Transcribe this listing exactly; omit the pictures.

INFORMATION PROVIDED:
Segment Open

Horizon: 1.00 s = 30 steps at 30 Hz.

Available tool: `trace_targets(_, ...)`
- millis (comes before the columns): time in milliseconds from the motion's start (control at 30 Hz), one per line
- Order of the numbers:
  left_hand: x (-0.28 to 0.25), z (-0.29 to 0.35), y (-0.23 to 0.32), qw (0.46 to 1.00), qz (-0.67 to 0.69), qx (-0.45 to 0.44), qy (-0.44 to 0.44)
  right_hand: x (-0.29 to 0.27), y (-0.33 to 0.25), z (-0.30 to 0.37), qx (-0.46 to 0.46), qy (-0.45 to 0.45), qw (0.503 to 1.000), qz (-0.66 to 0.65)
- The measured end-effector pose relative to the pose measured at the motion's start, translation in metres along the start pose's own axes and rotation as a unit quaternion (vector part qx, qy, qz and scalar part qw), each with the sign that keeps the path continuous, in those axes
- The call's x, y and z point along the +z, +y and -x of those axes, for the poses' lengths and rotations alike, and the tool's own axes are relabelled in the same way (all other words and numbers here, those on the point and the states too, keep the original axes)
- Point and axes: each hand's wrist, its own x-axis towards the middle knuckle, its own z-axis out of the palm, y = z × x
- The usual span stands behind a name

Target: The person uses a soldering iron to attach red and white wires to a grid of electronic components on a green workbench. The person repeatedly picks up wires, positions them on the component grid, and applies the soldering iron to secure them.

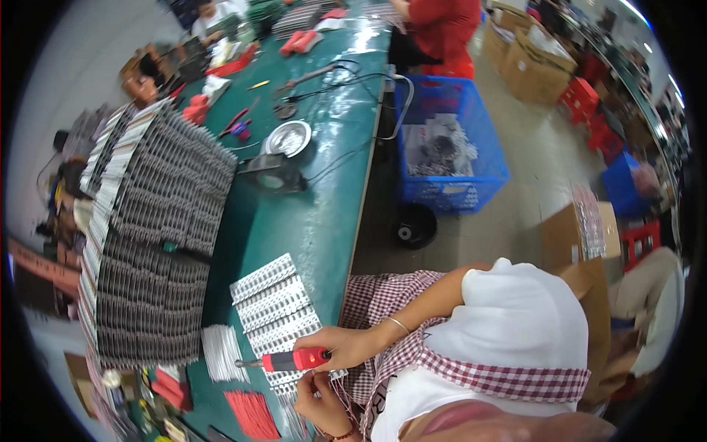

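Note:
My right hand [340, 348] is closed around a red and black soldering iron [291, 359] with a long metal tip pointing left. The tool passes over a white panel of circuit boards [274, 302] with rows of small dark parts, lying on the green table. Just below, my left hand [318, 401] has its fingers curled together near the panel's lower corner; whatever it pinches is too small to make out. Thin wires trail from the panel's lower edge. Beside it lie a bundle of white wires [222, 352] and a bundle of red wires [252, 414].
Tall stacks of board panels [158, 243] line the table's left side. Farther along stand a small dark fan-like device [274, 175], a metal bowl [289, 138] and pliers [237, 121]. A blue crate [453, 188] sits on the floor right of the table edge; a person in red [445, 33] works beyond.

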Motion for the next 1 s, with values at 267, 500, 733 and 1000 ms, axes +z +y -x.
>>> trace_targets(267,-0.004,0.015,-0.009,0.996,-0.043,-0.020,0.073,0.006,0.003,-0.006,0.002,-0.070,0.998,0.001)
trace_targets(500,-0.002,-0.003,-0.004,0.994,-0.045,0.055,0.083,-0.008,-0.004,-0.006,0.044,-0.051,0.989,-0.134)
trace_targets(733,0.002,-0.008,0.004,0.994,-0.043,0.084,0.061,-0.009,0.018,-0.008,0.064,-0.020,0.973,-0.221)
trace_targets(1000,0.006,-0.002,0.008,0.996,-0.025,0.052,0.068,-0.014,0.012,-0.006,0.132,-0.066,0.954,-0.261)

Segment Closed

TASK SOLUTION:
Horizon: 1.00 s = 30 steps at 30 Hz.

Available tool: `trace_targets(_, ...)`
- millis (comes before the columns): time in milliseconds from the motion's start (control at 30 Hz), one per line
- Order of the numbers:
  left_hand: x (-0.28 to 0.25), z (-0.29 to 0.35), y (-0.23 to 0.32), qw (0.46 to 1.00), qz (-0.67 to 0.69), qx (-0.45 to 0.44), qy (-0.44 to 0.44)
  right_hand: x (-0.29 to 0.27), y (-0.33 to 0.25), z (-0.30 to 0.37), qx (-0.46 to 0.46), qy (-0.45 to 0.45), qw (0.503 to 1.000), qz (-0.66 to 0.65)
- The measured end-effector pose relative to the pose measured at the motion's start, translation in metres along the start pose's own axes and rotation as a unit quaternion (vector part qx, qy, qz and scalar part qw), each with the sign that keeps the path continuous, in those axes
- The call's x, y and z point along the +z, +y and -x of those axes, for the poses' lengths and rotations alike, and the tool's own axes are relabelled in the same way (all other words and numbers here, those on the point and the states too, keep the original axes)
- Point and axes: each hand's wrist, its own x-axis towards the middle knuckle, its own z-axis out of the palm, y = z × x
- The usual span stands behind a name

Target: The person uses a soldering iron to attach red and white wires to a grid of electronic components on a green workbench. The person repeatedly picks up wires, positions them on the component grid, and applies the soldering iron to secure them.


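Note:
My right hand [340, 348] is closed around a red and black soldering iron [291, 359] with a long metal tip pointing left. The tool passes over a white panel of circuit boards [274, 302] with rows of small dark parts, lying on the green table. Just below, my left hand [318, 401] has its fingers curled together near the panel's lower corner; whatever it pinches is too small to make out. Thin wires trail from the panel's lower edge. Beside it lie a bundle of white wires [222, 352] and a bundle of red wires [252, 414].
Tall stacks of board panels [158, 243] line the table's left side. Farther along stand a small dark fan-like device [274, 175], a metal bowl [289, 138] and pliers [237, 121]. A blue crate [453, 188] sits on the floor right of the table edge; a person in red [445, 33] works beyond.
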
Motion for the next 1 s, with values at 267, 500, 733 and 1000 ms, axes +z +y -x.
>>> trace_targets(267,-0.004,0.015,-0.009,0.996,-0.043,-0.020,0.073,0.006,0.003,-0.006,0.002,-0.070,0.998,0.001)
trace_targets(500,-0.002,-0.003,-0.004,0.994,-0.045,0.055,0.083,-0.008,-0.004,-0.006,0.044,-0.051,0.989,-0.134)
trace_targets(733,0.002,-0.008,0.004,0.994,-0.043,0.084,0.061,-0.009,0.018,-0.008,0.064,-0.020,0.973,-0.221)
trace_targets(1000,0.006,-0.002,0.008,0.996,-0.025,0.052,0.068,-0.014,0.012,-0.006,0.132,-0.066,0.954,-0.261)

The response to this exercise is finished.